Cracking the Heritability Code — Choosing Traits That Pay Off
Improving the genetics of your beef herd starts with knowing which traits you can change through genetics and which traits respond better to management practices. Because cattle have a long generation interval, every bull or replacement heifer you choose affects your herd for years. That’s why understanding heritability — and how traits interact with each other — helps ensure your breeding decisions move your herd toward your production goals.

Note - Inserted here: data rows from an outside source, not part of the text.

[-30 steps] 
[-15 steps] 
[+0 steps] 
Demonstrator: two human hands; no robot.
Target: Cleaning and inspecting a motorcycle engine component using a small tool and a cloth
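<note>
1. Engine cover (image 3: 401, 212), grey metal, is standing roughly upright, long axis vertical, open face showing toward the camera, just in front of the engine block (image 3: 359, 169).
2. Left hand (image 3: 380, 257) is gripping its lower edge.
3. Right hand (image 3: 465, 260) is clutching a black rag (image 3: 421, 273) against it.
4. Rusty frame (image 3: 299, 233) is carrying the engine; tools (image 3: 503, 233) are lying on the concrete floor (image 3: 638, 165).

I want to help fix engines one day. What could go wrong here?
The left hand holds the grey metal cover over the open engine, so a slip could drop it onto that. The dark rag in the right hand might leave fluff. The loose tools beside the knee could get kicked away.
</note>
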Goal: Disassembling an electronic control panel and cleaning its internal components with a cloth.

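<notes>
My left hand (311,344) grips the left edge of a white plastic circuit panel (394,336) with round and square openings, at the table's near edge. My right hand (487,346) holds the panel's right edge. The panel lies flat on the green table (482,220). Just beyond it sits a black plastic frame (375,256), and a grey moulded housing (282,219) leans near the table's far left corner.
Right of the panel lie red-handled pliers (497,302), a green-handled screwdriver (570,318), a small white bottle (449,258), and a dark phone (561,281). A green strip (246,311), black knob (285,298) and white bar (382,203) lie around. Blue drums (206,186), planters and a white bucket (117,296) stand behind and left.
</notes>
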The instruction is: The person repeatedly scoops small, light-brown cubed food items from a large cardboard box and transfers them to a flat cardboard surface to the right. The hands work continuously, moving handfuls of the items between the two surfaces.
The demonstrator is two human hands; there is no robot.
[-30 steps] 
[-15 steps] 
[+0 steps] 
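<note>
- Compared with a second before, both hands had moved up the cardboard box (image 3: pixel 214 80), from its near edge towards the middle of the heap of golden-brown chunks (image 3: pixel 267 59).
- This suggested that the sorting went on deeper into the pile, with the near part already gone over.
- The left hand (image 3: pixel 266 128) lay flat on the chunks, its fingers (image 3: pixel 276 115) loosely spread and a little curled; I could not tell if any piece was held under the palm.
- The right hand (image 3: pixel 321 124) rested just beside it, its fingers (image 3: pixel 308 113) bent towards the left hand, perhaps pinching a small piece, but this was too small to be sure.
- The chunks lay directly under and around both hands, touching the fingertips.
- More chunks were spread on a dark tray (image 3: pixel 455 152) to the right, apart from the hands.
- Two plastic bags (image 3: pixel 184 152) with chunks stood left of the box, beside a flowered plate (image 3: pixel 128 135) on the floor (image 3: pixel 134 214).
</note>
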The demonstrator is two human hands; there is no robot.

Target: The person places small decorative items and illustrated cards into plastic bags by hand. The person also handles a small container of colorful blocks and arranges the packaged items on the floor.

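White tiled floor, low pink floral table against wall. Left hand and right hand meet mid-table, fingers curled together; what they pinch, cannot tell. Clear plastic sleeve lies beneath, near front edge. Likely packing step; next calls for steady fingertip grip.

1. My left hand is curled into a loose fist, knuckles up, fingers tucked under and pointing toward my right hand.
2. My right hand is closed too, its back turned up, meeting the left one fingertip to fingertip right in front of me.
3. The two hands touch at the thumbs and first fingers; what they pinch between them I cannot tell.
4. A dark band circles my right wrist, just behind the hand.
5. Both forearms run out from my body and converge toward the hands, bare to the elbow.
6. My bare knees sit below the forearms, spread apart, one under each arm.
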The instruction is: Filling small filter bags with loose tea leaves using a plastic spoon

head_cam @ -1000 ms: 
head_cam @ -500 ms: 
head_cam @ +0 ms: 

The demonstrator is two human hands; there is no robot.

What Heritability Really Means
Heritability tells us how much of a trait is controlled by genetics versus the environment and/or management. It’s expressed as a number between zero and one:1,3
- High heritability (over 0.40): Traits are strongly influenced by genetics, meaning you can make changes more quickly by selecting the right replacements and bulls.
Examples: ribeye area, marbling, weight and growth traits. - Moderate heritability (0.15 to 0.40): Traits that can be improved through both genetics and management.
Examples: milk production and calving ease. - Low heritability (less than 0.15): Traits are mainly influenced by crossbreeding (e.g., heterosis/hybrid vigour and management (e.g., nutrition, colostrum, vaccination).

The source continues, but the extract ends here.